只是他自始至终都没有说一句话,甚至连身形都未动一下。
良久,我已将满头发丝梳了又梳,在无事可干,正想着要不要主动向他说明时,他却忽然说话了。
醇厚的嗓音穿透黑暗稳稳地落入耳膜,“今日上哪里去了?我等了许久。”
我心里“咯噔”一下,犹豫着要不要告诉他我去见了严奕。
他却又接着道,“想来我修葺后的皇城你还是极为喜欢的,入夜也要出去欣赏一番,只是夜时多有不便,日后还是白日去才好。

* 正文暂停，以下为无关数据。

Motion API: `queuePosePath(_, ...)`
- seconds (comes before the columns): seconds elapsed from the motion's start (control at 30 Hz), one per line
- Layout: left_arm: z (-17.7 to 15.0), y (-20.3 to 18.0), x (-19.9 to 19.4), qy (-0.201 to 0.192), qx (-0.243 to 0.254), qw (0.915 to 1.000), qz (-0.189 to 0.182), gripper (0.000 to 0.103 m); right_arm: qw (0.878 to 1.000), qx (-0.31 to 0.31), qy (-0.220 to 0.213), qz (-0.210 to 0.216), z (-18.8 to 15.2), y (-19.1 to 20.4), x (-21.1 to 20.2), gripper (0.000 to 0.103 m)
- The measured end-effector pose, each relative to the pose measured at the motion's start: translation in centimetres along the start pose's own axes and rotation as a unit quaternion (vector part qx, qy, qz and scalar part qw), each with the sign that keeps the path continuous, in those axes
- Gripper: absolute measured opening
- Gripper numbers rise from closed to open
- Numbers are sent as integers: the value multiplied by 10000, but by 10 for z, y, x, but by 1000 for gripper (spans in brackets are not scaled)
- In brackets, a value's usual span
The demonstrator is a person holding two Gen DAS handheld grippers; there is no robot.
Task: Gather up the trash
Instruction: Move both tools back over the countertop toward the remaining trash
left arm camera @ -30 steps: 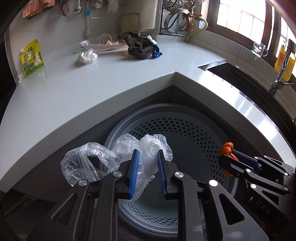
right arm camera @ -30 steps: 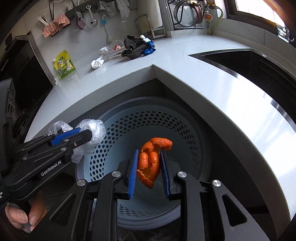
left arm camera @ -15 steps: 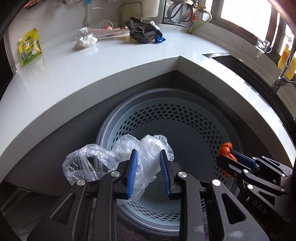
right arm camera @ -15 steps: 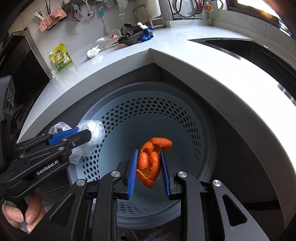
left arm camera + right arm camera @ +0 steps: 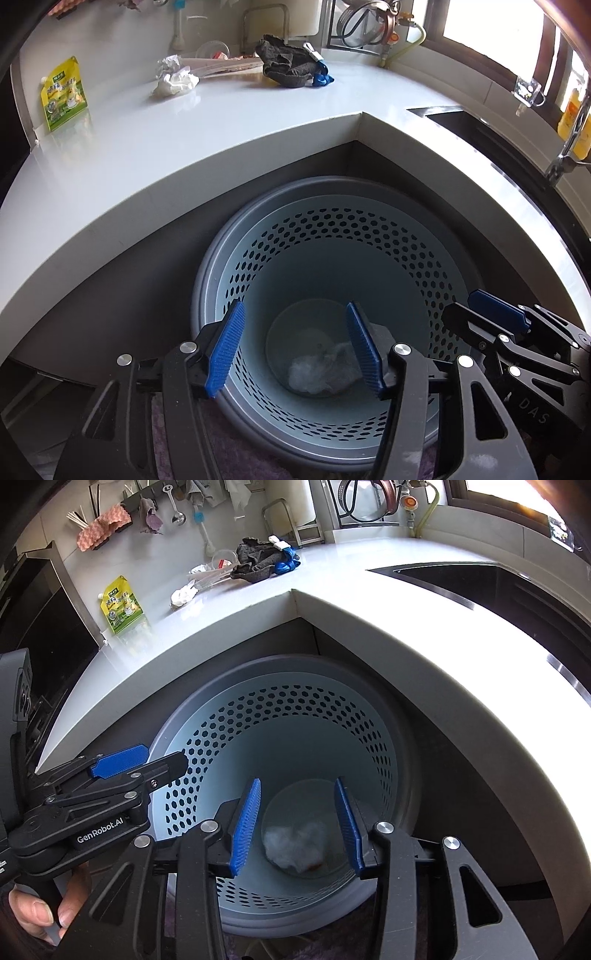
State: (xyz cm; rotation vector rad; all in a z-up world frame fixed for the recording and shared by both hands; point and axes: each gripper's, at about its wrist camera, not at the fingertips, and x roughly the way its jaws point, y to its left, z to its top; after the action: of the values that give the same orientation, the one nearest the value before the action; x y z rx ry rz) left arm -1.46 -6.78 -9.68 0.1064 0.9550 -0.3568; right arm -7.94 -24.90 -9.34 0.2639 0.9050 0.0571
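Left gripper (image 5: 295, 347): jaws apart, just been opening, nothing between the pads; held over the bin.
Right gripper (image 5: 297, 821): jaws apart, just been opening, holding nothing; also over the bin.
Bin (image 5: 436, 266): perforated pale-blue basket on the floor, in the inner corner of the table (image 5: 184, 125).
Plastic bag (image 5: 321, 371): crumpled on the bin floor.
Orange peel (image 5: 314, 866): only an orange sliver, probably the peel, shows at the bag's edge.
Remaining trash: crumpled tissue (image 5: 175, 79) on the table, near a dark cloth (image 5: 286, 66).
Yellow-green pouch (image 5: 64, 98): at the table's left end.
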Motion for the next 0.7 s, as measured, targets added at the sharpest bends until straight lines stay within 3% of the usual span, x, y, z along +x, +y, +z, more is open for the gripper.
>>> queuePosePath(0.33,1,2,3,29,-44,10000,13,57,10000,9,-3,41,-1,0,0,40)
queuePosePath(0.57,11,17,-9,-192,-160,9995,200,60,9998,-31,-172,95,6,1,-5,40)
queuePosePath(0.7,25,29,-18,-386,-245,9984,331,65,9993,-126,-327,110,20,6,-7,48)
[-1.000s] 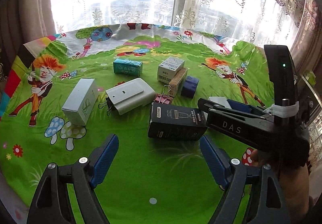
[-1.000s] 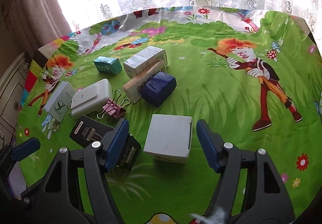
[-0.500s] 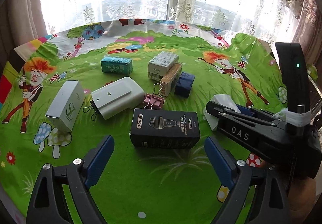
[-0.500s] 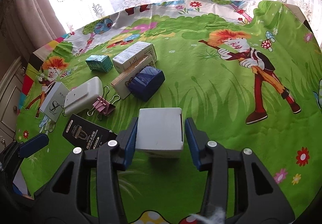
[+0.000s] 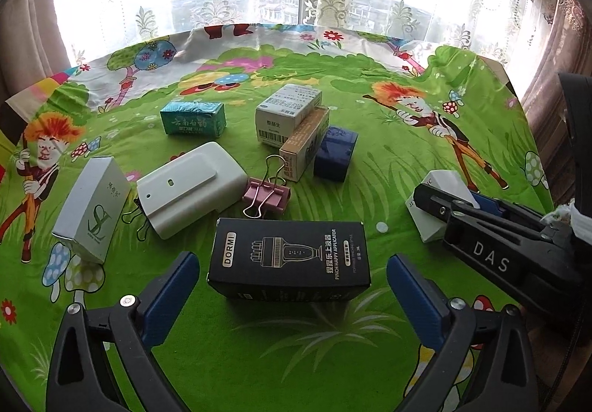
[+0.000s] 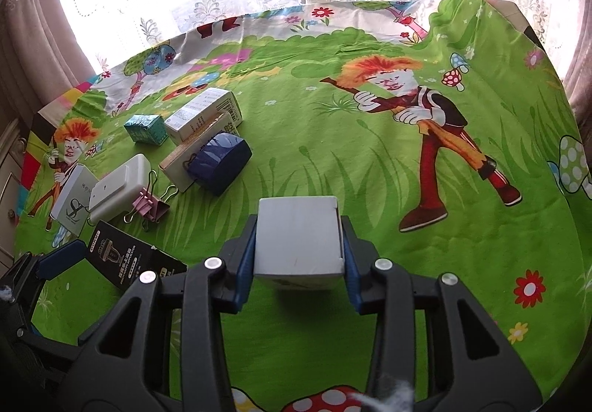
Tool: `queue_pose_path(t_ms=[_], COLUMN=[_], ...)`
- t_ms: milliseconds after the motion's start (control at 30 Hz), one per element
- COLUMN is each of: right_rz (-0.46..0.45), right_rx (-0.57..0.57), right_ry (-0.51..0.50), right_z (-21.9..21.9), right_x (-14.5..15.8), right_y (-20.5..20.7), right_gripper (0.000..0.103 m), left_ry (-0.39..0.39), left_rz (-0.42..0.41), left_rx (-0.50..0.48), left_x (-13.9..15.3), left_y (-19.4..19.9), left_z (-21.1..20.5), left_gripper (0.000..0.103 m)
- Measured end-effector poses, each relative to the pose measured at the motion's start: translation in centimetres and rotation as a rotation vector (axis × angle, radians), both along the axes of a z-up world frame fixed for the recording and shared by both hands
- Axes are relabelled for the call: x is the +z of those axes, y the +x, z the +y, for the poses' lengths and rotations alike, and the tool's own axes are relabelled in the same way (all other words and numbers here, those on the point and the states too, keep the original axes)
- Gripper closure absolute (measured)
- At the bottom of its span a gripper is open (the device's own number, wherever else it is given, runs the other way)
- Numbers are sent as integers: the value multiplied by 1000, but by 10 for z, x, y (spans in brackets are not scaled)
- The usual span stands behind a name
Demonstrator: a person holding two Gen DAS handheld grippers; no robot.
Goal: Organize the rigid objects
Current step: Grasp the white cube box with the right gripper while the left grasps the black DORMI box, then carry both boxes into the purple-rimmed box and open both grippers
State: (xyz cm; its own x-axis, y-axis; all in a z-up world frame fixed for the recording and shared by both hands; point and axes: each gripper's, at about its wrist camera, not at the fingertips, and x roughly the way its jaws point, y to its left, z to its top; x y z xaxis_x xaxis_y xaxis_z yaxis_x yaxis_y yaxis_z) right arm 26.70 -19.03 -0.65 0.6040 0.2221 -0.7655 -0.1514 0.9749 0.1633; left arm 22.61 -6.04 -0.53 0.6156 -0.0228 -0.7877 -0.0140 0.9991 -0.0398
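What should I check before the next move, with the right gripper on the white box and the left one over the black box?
1. Right gripper shut on the white box: ok.
2. White box level between the pads: ok.
3. Left gripper jaws opening, nothing clamped: ok.
4. Black DORMI box centred between the left fingers: ok, it lies just ahead of them.
5. Pink binder clip clear of the black box: cannot tell, they sit very close.
6. Bare green cloth ahead of the white box: ok.

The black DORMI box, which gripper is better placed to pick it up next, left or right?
Left. The left gripper is opening, jaws either side of the black DORMI box; the right gripper is shut on the white box.
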Motion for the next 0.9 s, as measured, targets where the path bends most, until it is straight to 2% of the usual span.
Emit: queue_pose_path(t_ms=[200,300,467,600,900], right_rz=[-1,5,4,2,-19], right_rx=[0,3,8,24,78], right_ry=[-6,-9,-19,-24,-30], right_z=[1,2,4,9,24], right_x=[0,-1,-2,-2,5], right_y=[-1,-1,-1,-3,-14], right_gripper=[58,58,58,58,58], left_ry=[29,11,-19,-59,-94], left_rz=[41,61,49,37,-8], left_rx=[-11,-16,12,74,203], left_x=[-11,-16,-15,-12,-1], left_y=[12,14,6,-3,-33], left_z=[-1,1,9,24,62], left_gripper=[2,17,18,18,18])
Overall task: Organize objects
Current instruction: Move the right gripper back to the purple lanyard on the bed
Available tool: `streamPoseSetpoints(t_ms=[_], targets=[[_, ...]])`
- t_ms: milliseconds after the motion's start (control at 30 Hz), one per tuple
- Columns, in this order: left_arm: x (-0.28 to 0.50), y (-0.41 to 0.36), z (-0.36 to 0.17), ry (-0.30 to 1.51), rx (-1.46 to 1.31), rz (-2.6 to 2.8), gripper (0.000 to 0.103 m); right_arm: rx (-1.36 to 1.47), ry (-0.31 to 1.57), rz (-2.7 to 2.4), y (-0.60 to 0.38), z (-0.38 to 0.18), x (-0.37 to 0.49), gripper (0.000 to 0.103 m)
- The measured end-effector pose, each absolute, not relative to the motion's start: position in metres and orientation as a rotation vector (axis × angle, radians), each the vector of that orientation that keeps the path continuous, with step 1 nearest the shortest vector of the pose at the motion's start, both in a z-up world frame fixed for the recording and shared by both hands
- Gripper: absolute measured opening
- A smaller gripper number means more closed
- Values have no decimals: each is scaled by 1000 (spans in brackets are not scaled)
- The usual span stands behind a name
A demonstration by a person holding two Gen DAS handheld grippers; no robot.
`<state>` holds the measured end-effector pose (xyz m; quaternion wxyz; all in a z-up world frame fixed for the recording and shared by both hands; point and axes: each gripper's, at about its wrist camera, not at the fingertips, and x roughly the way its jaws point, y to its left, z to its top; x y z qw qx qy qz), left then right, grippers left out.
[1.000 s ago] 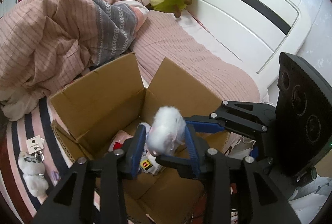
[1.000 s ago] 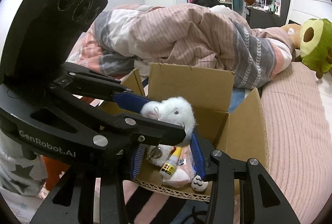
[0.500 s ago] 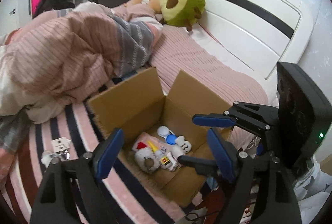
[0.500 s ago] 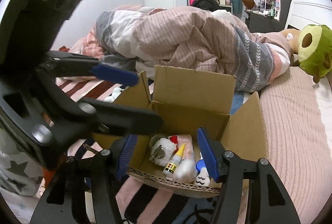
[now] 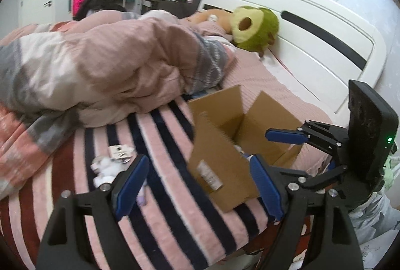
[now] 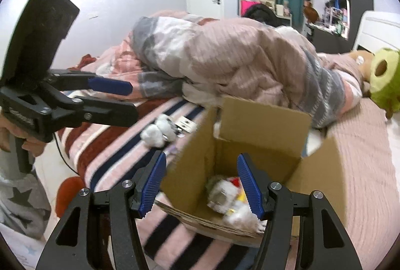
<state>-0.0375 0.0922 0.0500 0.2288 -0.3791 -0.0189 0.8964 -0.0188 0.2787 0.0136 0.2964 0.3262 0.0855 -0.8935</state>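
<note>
now both blue-padded grippers, left gripper point(image 5: 198, 186) and right gripper point(image 6: 201, 185), gape wide and empty over the open brown cardboard box point(image 6: 262, 142) holding small fluffy white toys point(image 6: 222, 195).

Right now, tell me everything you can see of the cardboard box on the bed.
The cardboard box is plain brown corrugated card, open at the top with its flaps standing up. A printed label shows on one outer wall. It stands upright on the striped blanket, near the bed's edge, with the bunched duvet close behind it. Inside lie small fluffy white toys and something red and yellow. Neither gripper touches it.
</note>
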Motion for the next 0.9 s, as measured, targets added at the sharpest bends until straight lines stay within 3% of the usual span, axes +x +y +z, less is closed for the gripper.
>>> streamPoseSetpoints(t_ms=[433, 567, 900], targets=[[-16, -14, 9, -180, -1090, 2586, 81, 915, 351, -2136, 150, -20, -8, 56], [-14, -32, -14, -219, -1135, 2588, 81, 1012, 293, -2117, 131, -55, -20, 55], [-19, -58, -69, -288, -1281, 2544, 81, 1289, 68, -2230, 132, -149, -74, 37]])
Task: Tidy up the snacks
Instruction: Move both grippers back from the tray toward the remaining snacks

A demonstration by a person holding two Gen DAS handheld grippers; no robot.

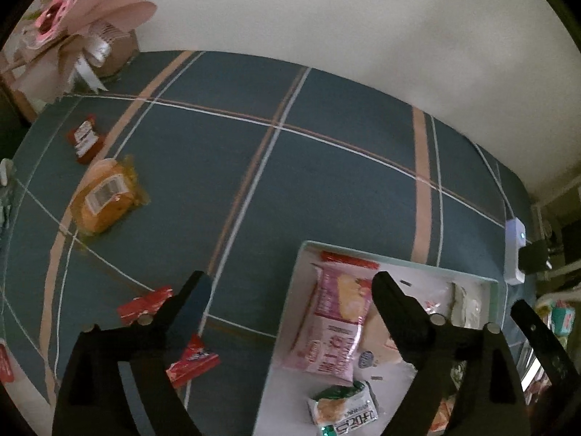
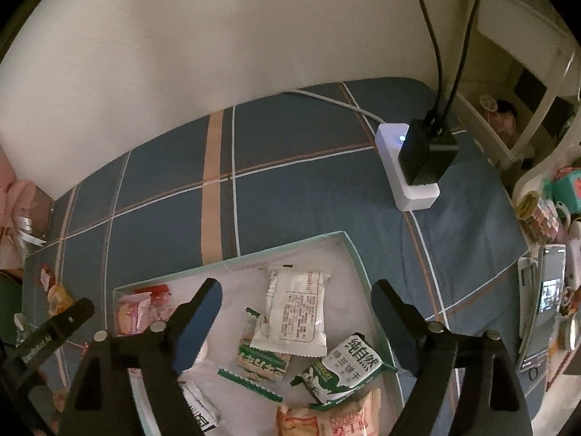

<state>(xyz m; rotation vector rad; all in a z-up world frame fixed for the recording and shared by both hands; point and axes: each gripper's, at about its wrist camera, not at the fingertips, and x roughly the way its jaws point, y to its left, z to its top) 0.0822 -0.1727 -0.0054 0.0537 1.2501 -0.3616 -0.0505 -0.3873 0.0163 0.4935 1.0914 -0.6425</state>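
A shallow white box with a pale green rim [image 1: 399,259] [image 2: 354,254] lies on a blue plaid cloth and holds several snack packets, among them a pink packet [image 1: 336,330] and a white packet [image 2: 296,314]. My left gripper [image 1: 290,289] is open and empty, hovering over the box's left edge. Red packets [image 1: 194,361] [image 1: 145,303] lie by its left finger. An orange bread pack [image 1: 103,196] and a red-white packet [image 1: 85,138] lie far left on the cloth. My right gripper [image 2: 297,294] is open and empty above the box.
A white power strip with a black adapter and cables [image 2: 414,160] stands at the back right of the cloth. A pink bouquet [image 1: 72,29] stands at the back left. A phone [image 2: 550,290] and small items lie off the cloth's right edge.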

”
我惊讶地抬起头,他这是……为我寻了一个台阶吗?
他明明知道我去了哪里,这样又是为何呢?
还未等我想的清楚,他忽然道,“不早了,早些歇下罢。”
然后兀自翻身上榻,侧过身子去。
我走近了些,忽然听得他呼吸声沉重,竟像是生着气的模样,顿时心里便明白了七八分。
他明明是知道的,并且愤怒至极,如今却要装作全然不知的样子,当真是为着我吗?
我霎时便生出些心疼来。
见他和衣而睡,他本就身有寒症,这样睡着怕是不好。
走上前轻推了推他,“起来脱了外裳睡吧,这样仔细伤了身子。”
他只不理,兀自面向里面,明明还是未睡着的,却是一言不答。